An automatic rule-based method for assigning texts to predetermined categories is described in this straightforward account. A training sample of texts with known classification tags is used to construct rules capable of classifying new unknown texts, based on the occurrence in the texts of particular words and phrases. For example, a text containing the phrase “running back” would be immediately assigned to the category “football”; the same is true of items containing both the words “award” and “player.” Heuristic methods are used to find simple rules that properly separate all classes.

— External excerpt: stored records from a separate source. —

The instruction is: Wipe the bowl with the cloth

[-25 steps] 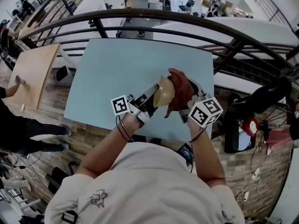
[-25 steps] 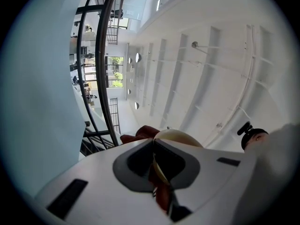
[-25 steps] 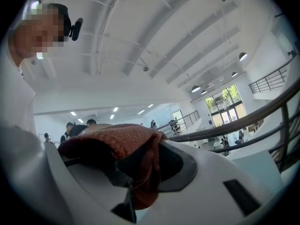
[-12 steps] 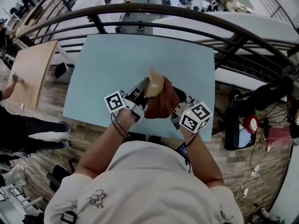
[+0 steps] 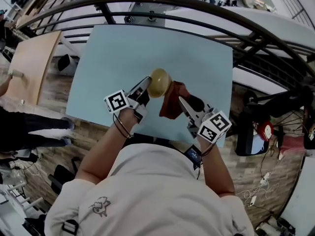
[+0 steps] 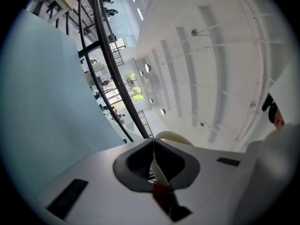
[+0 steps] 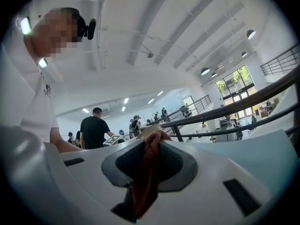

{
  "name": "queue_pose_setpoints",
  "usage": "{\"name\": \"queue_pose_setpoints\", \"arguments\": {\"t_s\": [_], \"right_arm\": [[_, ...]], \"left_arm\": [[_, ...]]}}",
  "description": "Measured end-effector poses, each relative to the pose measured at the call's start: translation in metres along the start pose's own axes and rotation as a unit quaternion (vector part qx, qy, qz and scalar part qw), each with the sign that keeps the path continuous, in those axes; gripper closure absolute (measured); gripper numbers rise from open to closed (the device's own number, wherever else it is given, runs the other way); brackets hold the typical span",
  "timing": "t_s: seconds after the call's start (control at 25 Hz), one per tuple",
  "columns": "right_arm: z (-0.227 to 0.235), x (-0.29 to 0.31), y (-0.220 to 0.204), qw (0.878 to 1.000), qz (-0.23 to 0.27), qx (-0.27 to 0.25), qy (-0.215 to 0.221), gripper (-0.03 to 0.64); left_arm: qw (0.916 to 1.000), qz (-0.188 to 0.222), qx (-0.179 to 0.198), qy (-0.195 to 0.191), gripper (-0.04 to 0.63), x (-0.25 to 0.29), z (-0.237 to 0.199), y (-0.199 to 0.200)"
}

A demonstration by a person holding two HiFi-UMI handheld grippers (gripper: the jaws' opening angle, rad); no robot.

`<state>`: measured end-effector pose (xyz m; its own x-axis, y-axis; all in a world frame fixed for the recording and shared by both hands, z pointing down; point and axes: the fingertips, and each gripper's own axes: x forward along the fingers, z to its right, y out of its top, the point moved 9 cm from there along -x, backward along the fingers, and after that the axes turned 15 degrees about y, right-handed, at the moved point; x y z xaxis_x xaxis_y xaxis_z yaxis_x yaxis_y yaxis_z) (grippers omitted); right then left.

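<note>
While the left gripper (image 5: 141, 91) has its jaws pressed on the rim of the tan bowl (image 5: 159, 82), the right gripper (image 5: 186, 107) has its jaws pinching the reddish-brown cloth (image 5: 172, 101). The cloth hangs just beside the bowl. Both are held above the pale blue counter (image 5: 147, 43), near its front edge.

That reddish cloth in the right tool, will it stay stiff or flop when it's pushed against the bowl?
Probably floppy: the cloth hangs in loose folds from the right tool. Likely light, since a pinch on one bunched part carries it all. It should mould to the bowl rather than shove it.
</note>
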<state>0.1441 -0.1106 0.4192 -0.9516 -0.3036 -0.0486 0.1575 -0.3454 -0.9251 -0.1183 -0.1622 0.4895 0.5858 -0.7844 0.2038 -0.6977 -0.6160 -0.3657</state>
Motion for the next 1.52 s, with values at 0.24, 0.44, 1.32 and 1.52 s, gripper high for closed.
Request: {"name": "queue_pose_setpoints", "arguments": {"t_s": [0.24, 0.44, 1.32, 1.52], "right_arm": [[0.019, -0.002, -0.018, 0.999, -0.007, 0.021, -0.036, 0.529], [0.040, -0.005, -0.033, 0.996, -0.025, 0.036, -0.073, 0.529], [0.106, 0.015, -0.101, 0.979, -0.106, 0.098, -0.145, 0.528], [0.114, 0.013, -0.124, 0.974, -0.117, 0.116, -0.153, 0.528]], "left_arm": [[0.9961, -0.014, 0.069, 0.052, 0.577, -0.007, -0.025, 0.017], [0.9852, -0.044, 0.129, 0.103, 0.577, 0.002, -0.042, 0.021], [0.9234, -0.138, 0.316, 0.169, 0.577, 0.045, -0.100, 0.010], [0.9162, -0.142, 0.339, 0.161, 0.577, 0.053, -0.123, -0.003]]}}
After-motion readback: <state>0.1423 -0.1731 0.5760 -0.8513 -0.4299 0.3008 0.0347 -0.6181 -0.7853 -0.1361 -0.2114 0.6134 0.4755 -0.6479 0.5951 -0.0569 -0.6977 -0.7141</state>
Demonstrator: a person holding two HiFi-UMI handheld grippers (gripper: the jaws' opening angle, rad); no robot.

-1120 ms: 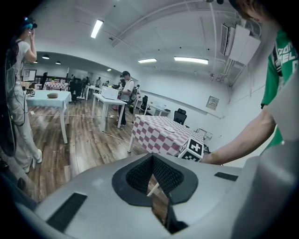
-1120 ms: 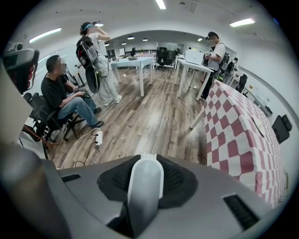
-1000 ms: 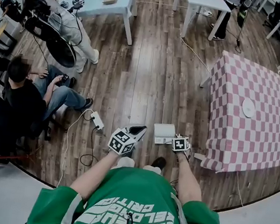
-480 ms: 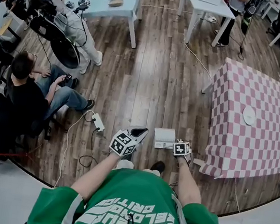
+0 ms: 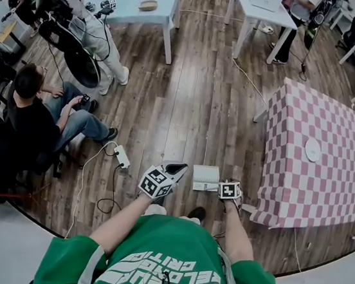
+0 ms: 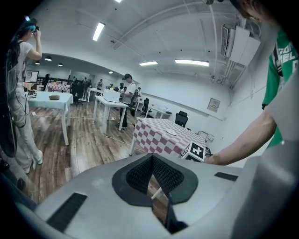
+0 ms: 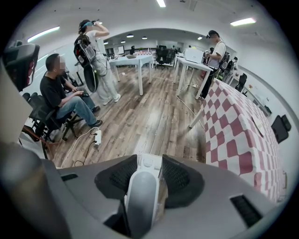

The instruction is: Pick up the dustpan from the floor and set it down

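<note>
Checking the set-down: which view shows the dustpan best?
The head view: the whole dustpan shows against the wood floor, just ahead of the right gripper. The right gripper view shows only its grey handle between the jaws, which have just been opening. The left gripper view doesn't show it.

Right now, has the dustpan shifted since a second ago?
No. The dustpan keeps the same gap to the power strip on one side and to the checkered table on the other in the head view.
</note>
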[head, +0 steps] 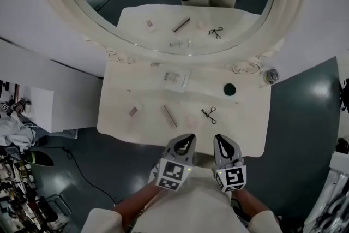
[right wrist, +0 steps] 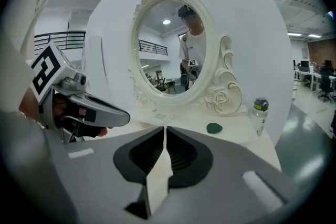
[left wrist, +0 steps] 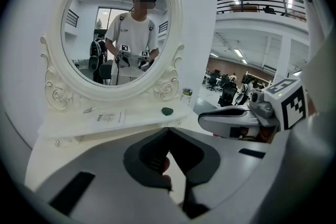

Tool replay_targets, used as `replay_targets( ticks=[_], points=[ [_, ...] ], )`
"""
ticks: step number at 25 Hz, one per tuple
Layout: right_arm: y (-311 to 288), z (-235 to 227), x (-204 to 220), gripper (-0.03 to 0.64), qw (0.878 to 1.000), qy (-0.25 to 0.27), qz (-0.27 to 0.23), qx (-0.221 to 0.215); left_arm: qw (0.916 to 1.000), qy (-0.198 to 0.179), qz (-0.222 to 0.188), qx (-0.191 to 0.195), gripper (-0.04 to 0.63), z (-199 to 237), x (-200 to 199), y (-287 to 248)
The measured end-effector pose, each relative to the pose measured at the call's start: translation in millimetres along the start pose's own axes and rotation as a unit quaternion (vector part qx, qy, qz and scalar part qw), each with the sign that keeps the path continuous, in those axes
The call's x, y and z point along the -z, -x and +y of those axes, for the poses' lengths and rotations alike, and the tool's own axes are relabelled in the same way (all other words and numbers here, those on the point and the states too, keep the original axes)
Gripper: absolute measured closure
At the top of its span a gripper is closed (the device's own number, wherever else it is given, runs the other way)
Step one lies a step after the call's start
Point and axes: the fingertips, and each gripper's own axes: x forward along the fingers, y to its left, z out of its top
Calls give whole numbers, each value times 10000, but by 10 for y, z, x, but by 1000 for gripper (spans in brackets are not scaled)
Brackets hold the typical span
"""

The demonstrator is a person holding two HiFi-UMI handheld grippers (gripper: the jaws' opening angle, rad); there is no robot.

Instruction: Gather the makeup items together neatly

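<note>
While the person stands before a white dressing table [head: 256,133], the left gripper [head: 184,144] and right gripper [head: 220,145] hang side by side at the bottom centre of the head view, over the table's near edge. Each one's jaws are pressed fully together, with nothing held between them and no makeup item touched. Both point up the frame toward the oval mirror [head: 54,3].

The makeup lies scattered across the tabletop, each piece apart from the others. A slim stick [head: 169,116] lies just above the left gripper, its long axis running diagonally from upper left to lower right. To its right sits a pale round item [head: 192,117], then a black eyelash curler [head: 209,113], lying aslant; which end is which is too small to tell. A small compact [head: 133,112] rests toward the left edge. A clear packet [head: 175,79] lies farther up, near the mirror's base, and a dark green puff [head: 230,89] sits at upper right. A bottle [head: 271,75] stands at the far right corner.
</note>
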Motion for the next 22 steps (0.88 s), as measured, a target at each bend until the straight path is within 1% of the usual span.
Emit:
replay_targets(
  ticks=[9,13,17,22],
  points=[
    [-206,18,183,612,9988,83,390,-279,9997,186,140,-99,597,79,156,-98],
    [-294,73,278,612,9973,184,522,-473,9991,366,165,-119,597,91,237,-169],
    [-393,147,375,612,9953,298,678,-632,9980,516,248,-264,597,179,337,-202],
    [-514,209,471,607,9919,559,835,-771,9964,646,326,-433,597,294,438,-213]
  ],
)
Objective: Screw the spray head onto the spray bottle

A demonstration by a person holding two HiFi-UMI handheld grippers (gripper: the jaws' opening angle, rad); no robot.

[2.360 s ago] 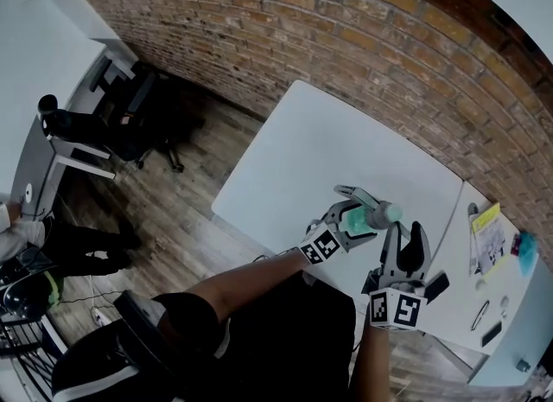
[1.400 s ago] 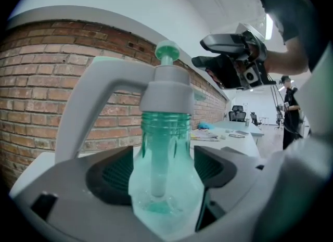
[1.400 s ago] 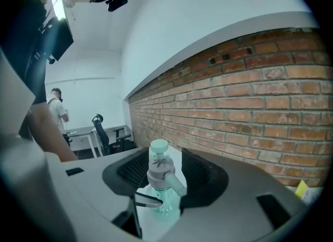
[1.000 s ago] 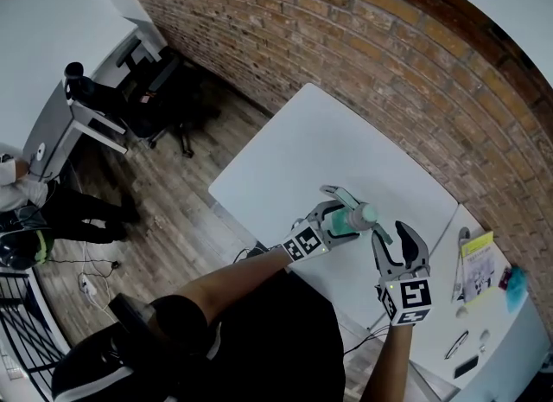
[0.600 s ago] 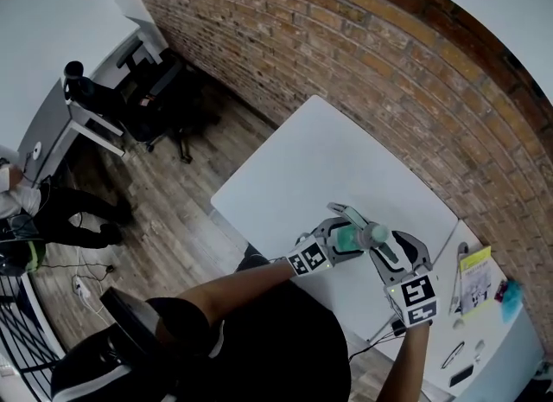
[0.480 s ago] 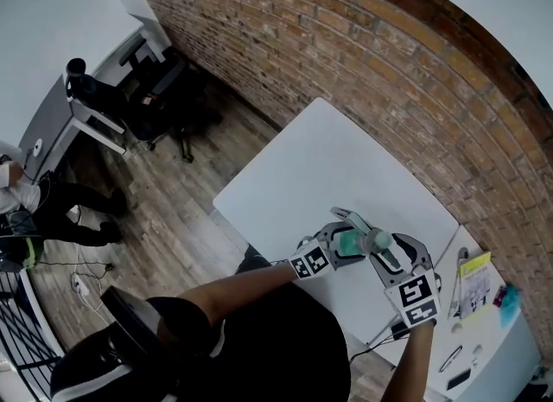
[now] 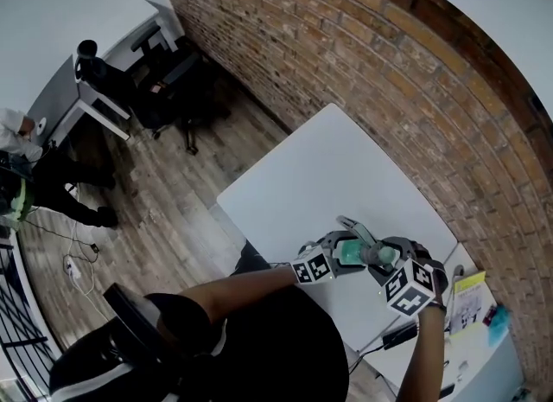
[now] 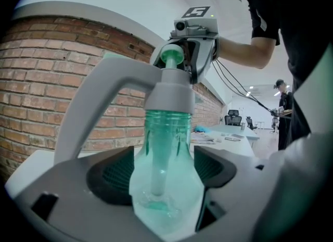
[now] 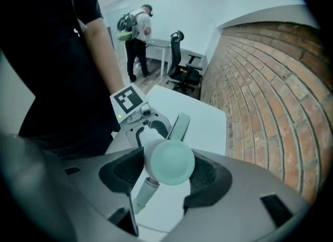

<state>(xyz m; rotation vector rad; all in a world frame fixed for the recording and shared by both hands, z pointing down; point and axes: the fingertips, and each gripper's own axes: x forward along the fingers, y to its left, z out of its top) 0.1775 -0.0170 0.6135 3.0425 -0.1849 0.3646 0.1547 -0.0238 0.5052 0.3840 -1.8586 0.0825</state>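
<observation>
Brick wall (image 7: 389, 63) behind, white table (image 7: 328, 175) below the green spray bottle (image 7: 349, 253) in the head view. Carried off the surface, roughly level. Gripped at the body by the left gripper (image 7: 344, 245), met at the neck end by the right gripper (image 7: 384, 258).

Left gripper view: clamped on the spray bottle (image 8: 165, 152), one pad pressed to each side of its body. Seated on the bottle's neck, the grey spray head (image 8: 169, 92); beyond the bottle, at that head's top, the right gripper (image 8: 179, 53).

Right gripper view: jaws opening, with the round top of the spray head (image 9: 169, 162) between them, a pad close at either side. Behind the bottle's far end, the left gripper (image 9: 148, 126).
</observation>
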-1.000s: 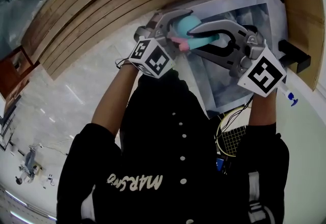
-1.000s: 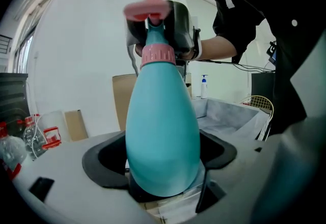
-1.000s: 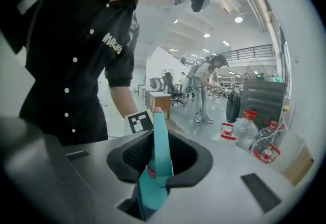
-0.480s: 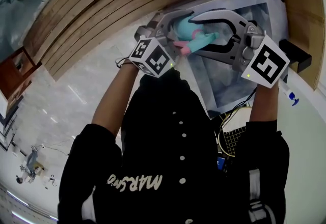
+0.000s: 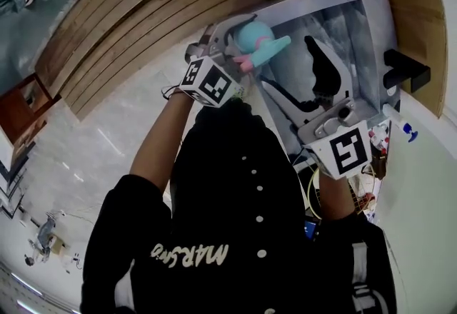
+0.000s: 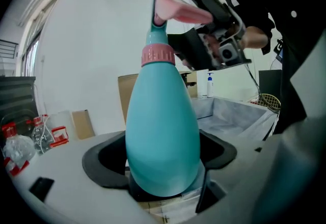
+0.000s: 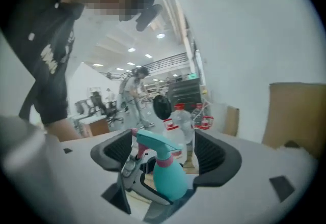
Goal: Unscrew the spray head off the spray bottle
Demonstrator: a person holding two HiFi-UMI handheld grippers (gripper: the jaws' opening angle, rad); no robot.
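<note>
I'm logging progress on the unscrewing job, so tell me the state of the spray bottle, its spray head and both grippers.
Spray bottle: gripped round its body, off the table.
Spray head: on the bottle's neck, not yet off; how loose it is cannot be told.
Left gripper: shut on the spray bottle.
Right gripper: open, jaws have just been opening wide, nothing gripped, apart from the spray head.

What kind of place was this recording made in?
Probably a large indoor office or lab hall: rows of ceiling lights, a desk with office chairs in the background, and a glossy pale floor.
</note>
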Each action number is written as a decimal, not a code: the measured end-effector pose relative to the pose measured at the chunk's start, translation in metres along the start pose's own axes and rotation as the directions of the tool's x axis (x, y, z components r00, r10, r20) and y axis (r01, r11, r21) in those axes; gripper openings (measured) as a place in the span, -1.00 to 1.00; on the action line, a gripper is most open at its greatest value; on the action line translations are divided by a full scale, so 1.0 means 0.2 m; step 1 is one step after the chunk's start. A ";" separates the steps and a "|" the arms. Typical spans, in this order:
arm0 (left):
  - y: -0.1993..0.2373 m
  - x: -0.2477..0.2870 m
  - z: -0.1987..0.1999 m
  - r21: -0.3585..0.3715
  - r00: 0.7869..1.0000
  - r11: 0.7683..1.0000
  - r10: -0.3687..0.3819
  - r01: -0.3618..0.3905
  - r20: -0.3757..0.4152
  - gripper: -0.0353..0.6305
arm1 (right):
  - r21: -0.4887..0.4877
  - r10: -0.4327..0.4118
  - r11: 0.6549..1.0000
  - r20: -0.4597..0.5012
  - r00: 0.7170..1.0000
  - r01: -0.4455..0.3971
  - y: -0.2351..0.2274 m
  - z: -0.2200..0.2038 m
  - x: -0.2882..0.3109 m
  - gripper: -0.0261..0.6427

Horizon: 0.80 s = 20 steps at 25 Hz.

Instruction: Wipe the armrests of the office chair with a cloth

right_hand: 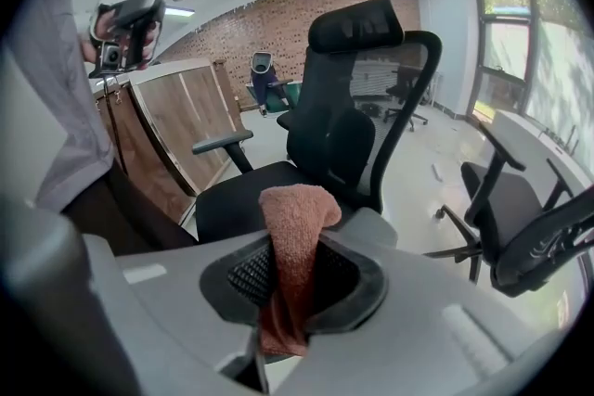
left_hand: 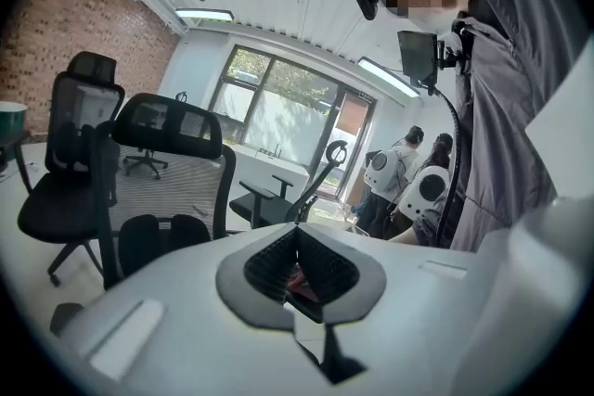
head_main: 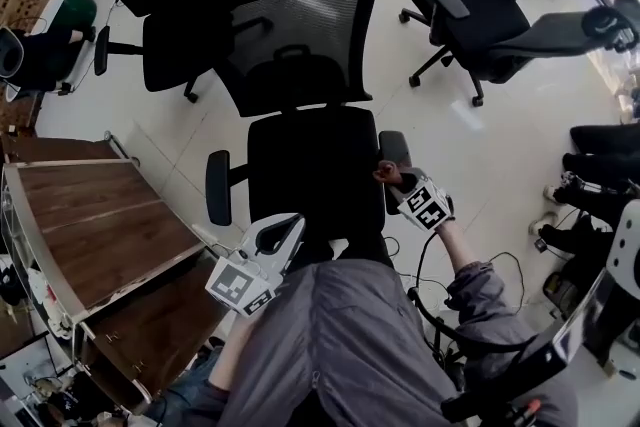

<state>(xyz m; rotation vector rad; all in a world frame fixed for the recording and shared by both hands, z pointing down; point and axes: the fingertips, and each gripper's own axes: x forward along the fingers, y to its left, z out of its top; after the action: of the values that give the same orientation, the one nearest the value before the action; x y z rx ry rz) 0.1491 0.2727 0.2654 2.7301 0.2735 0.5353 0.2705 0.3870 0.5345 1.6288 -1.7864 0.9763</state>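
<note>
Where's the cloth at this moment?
The cloth is pinched in the right claw; in the head view it is at the right-hand armrest of the nearest office chair.

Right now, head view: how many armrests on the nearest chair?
2. The left armrest stands free beside the seat. The right armrest is at the cloth held by the right gripper. None seems hidden.

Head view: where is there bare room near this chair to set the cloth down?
The seat, between the left armrest and the right armrest, is bare; so is the wooden desktop at left. Open floor lies farther right. Crowded: the right armrest, where the right hand-held gripper holds the cloth.
</note>
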 end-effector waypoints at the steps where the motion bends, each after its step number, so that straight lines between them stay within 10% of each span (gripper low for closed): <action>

The authors have applied their method to samples of articles disseminated by the Reuters newswire service; they studied both English- and German-language articles. They compute evaluation parameters such as the percentage of total documents for a given category that are correctly classified, and find that their system performs with a high degree of accuracy. Moreover, no differences were detected between the English and the German collections, showing that the method may work across many languages.
Many competing automatic classification methods have been described in the literature, including systems not based on a construction of formal classification rules. For example, the vocabulary of available test documents can be used to build a class profile (sometimes called a centroid) for each category of interest. Each centroid then consists of a large number of words and phrases plus, possibly, the associated term frequency information. An unknown document can then be classified by comparing its vocabulary globally with all existing centroids, and then assigning the text to the class with the highest matching centroid. Such a method may be more robust than the rule-based approach when the vocabulary changes dynamically over time, because explicit rules are never recorded. The authors prefer the rule-based approach because the rules are “explicitly interpretable” and are “compatible with human-expressed knowledge.”
No comparison of the effectiveness of the rule-based classification method with other competing methods is included.